Exercise:
The answer must consist of every line below that contains the word "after".
───── Extracted entries ─────
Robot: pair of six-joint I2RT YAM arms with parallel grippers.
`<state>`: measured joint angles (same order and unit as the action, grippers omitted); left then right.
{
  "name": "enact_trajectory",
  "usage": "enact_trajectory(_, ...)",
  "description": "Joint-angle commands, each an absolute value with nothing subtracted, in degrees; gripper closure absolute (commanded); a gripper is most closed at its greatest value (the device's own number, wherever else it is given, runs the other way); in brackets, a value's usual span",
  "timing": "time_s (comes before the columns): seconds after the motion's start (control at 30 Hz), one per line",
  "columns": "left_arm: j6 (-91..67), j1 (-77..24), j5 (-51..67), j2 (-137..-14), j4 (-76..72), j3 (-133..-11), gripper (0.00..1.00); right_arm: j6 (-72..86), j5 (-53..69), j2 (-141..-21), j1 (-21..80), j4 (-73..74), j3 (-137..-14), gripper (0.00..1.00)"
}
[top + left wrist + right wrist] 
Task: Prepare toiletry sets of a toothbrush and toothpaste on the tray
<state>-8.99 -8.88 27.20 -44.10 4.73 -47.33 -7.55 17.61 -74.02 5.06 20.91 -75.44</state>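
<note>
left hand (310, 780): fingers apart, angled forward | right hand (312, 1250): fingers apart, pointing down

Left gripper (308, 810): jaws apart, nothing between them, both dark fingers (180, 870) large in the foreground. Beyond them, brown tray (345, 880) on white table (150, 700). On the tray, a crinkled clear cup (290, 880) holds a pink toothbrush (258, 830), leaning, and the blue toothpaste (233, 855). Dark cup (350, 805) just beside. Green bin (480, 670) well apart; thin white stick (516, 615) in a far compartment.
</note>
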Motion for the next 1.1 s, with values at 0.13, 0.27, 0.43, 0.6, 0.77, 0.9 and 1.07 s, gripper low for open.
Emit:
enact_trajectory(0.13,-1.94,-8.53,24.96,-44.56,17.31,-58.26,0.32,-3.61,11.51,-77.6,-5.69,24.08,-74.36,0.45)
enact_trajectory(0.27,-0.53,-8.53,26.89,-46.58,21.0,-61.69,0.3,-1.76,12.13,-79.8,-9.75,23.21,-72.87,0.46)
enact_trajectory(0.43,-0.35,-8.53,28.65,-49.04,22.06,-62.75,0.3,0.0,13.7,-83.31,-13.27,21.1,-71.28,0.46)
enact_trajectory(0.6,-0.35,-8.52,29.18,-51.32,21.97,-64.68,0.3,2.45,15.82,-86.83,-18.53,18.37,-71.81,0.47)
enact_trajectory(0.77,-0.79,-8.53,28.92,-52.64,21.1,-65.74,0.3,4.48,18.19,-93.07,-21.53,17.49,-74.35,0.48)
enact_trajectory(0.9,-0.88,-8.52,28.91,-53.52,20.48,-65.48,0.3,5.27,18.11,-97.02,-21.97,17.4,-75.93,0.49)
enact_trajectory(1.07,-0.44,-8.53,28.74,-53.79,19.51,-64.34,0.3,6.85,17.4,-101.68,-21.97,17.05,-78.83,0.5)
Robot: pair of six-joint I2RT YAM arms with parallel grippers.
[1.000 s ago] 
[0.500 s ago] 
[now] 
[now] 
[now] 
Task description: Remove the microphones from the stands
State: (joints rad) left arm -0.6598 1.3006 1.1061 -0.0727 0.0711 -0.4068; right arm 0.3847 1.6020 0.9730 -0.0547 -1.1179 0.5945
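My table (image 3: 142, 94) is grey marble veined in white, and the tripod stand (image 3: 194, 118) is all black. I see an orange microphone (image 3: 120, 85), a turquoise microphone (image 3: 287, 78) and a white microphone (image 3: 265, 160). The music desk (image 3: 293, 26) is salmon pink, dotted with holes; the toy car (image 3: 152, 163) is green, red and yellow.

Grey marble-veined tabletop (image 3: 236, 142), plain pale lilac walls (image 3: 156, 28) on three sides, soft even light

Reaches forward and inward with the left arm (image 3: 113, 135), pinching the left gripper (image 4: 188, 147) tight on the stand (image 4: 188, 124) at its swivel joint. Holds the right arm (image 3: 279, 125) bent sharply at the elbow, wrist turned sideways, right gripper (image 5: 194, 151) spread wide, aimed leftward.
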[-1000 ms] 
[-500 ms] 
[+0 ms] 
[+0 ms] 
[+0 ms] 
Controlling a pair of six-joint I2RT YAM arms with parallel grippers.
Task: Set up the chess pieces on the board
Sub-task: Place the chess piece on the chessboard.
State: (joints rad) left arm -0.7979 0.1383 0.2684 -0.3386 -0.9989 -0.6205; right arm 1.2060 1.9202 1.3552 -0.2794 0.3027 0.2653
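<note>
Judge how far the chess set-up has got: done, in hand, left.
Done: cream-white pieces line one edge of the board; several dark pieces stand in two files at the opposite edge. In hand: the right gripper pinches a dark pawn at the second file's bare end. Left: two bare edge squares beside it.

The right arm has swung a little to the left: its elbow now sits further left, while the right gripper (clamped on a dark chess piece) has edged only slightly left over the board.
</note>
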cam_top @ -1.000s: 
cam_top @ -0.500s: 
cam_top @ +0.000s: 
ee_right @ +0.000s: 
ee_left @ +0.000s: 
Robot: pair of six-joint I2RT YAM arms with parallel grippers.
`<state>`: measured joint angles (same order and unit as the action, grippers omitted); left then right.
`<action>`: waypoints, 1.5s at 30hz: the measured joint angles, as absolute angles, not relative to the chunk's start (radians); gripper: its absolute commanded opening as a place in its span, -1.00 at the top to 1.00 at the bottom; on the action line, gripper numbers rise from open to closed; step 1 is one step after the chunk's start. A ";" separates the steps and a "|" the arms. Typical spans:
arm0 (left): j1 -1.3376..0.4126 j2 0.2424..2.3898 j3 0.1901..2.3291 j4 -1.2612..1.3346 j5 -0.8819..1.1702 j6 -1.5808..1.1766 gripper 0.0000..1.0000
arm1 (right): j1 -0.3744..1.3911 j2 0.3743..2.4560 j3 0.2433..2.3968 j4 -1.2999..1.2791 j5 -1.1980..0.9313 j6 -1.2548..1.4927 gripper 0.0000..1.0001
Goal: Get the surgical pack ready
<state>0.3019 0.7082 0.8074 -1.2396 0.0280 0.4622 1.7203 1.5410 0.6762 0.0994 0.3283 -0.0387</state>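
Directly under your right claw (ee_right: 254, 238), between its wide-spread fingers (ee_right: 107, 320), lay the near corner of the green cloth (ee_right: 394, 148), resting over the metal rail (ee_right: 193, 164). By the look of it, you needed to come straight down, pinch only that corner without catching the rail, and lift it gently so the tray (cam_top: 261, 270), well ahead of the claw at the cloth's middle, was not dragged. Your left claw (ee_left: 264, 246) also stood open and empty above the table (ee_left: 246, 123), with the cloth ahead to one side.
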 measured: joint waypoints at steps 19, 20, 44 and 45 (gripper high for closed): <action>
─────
Exercise result:
  "timing": "time_s (comes before the columns): seconds after the motion's start (control at 30 Hz), one per line",
`<action>`: waypoints, 1.5s at 30hz: the measured joint angles, as absolute angles, not relative to the chunk's start (radians); gripper: its absolute commanded opening as a place in its span, -1.00 at the top to 1.00 at the bottom; on the action line, gripper numbers rise from open to closed; step 1 is one step after the chunk's start. A ";" separates the steps and a "|" the arms. Typical spans:

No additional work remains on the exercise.